At the conclusion to Magic Seeds, Indian-born, English-educated Willie Chandran tells himself, “It is wrong to have an ideal view of the world. That's where the mischief starts.” Coming from another writer, or at the end of any other novel, this judgment might be dismissed as a stagy literary sigh, a weary refusal to deal with ideas. During his long career, however, Nobel laureate V. S. Naipaul has witnessed and written about both ideals and mischief in India, Pakistan, South America, the Caribbean region, the United States, Indonesia, Africa, and Iran. Willie's remark comes from deep, prolonged observation, and if Naipaul seems obdurately jaundiced, he nevertheless speaks for people who have been cast loose from the protective mooring of nationality and culture.
Willie Chandran is such a drifter, and not by preference. Magic Seeds is the sequel to Half a Life. In the first novel, Willie leaves his family ashram in India to be a scholarship university student in England following World War II. It is a tremendous break for him, a door out of what he views as a confining, stifling Indian traditional life, opening onto a wide intellectual world. He founders, however, unable to grasp English ways, and although he publishes a book of short stories, he readily abandons his ambition to become a writer in order to marry and live the insulated life of a colonist in Africa. When a revolution ends that life, he abandons his wife and flees to Berlin to live with his sister, Sarojini, who has also left the family ashram to become a documentary filmmaker in Germany.
Magic Seeds opens after Willie has spent six months with his sister in a pleasantly otiose, dreamlike existence. He has exasperated Sarojini with his indolence. She is an idealist in the sense that evidence of injustice angers her, and she makes documentaries for German television about revolutionaries who want to correct social inequities. She is impressed by an Indian thinker who proposes recasting his country without the class warfare that turned other revolutions into bloodbaths, and she pushes her brother to join the philosopher's rebel army, which has succeeded in taking over a rural region.

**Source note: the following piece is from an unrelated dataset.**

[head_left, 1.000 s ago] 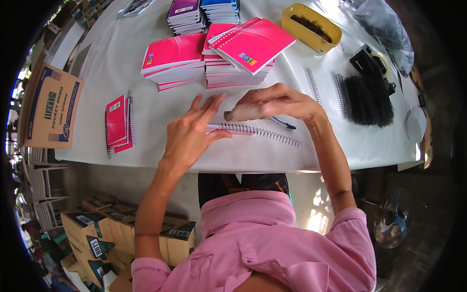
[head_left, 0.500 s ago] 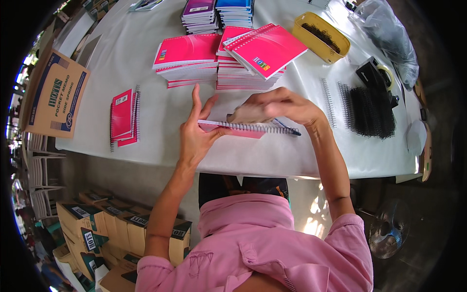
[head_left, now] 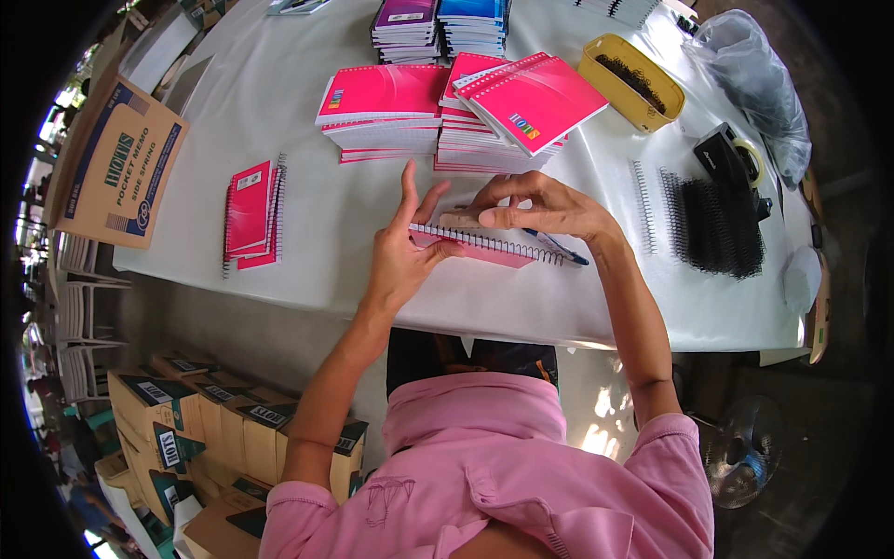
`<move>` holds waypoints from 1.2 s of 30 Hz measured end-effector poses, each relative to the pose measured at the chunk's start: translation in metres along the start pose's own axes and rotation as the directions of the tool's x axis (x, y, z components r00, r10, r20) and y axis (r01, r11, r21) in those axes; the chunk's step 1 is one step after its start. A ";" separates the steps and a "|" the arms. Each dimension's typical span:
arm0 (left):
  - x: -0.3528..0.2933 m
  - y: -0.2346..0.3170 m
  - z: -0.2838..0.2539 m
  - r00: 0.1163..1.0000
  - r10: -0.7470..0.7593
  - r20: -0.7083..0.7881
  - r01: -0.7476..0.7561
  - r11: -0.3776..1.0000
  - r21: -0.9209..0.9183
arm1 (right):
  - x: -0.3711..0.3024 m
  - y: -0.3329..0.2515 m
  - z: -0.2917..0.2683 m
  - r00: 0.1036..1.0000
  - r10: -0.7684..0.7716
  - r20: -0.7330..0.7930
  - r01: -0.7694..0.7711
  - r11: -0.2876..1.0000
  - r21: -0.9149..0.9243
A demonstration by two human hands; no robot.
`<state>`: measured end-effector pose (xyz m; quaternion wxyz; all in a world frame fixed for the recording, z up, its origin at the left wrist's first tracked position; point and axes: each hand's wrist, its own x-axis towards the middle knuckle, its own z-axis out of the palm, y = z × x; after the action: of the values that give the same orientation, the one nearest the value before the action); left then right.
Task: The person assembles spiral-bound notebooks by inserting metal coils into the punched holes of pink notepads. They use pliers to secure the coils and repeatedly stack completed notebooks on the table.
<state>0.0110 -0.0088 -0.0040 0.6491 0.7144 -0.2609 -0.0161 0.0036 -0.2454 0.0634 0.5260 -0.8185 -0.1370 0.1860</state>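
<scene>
My left hand [head_left: 402,256] grips a small pink notebook [head_left: 489,255] at its left end, thumb on the near cover and index finger raised. A black wire coil [head_left: 498,242] runs along the notebook's upper edge, its right end sticking out past the cover. Over the coil, my right hand [head_left: 551,207] pinches a flat brownish piece [head_left: 460,220] and holds it against or just above the wire loops; its exact kind is unclear. A blue pen [head_left: 566,249] lies on the table behind the coil's right end.
Piles of pink notebooks [head_left: 386,93] stand ahead, purple [head_left: 405,14] and blue [head_left: 475,14] ones beyond. Coiled pink notebooks [head_left: 250,214] lie left, near a carton [head_left: 121,168]. Black coils [head_left: 717,228], a yellow bin [head_left: 619,98] and a tape dispenser [head_left: 722,154] are at right.
My right hand, blurred before, shows clearly now with the brownish piece at the coil's left part. The coil now reaches the notebook's left end. The whole view has shifted slightly.
</scene>
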 end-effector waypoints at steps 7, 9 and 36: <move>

Willie acquiesces, thinking such a commitment to revolution might bring purpose to his life. After much hardship, he is taken to a rebel training camp, and in a sense the remainder of the novel is a tale about his new self that Willie wants to tell to his sister, the idealist. Long sections are in the form of letters to her.
Repelled at first by the brutal life of a guerrilla, he finds to his surprise that he is good at it. When his superiors make him a courier, because of his experience surviving an African revolution, he has a startling perception: Never having felt at home anywhere, he is yet able to look at home anywhere. The ability serves him well in evading police scrutiny, and he becomes trusted. He develops bonds with a series of squad leaders, recognizing that each of them has become a rebel out of some private need to leave society and strike out against it and not out of idealism; they are “action men,” which is to say that they do not hesitate to kill.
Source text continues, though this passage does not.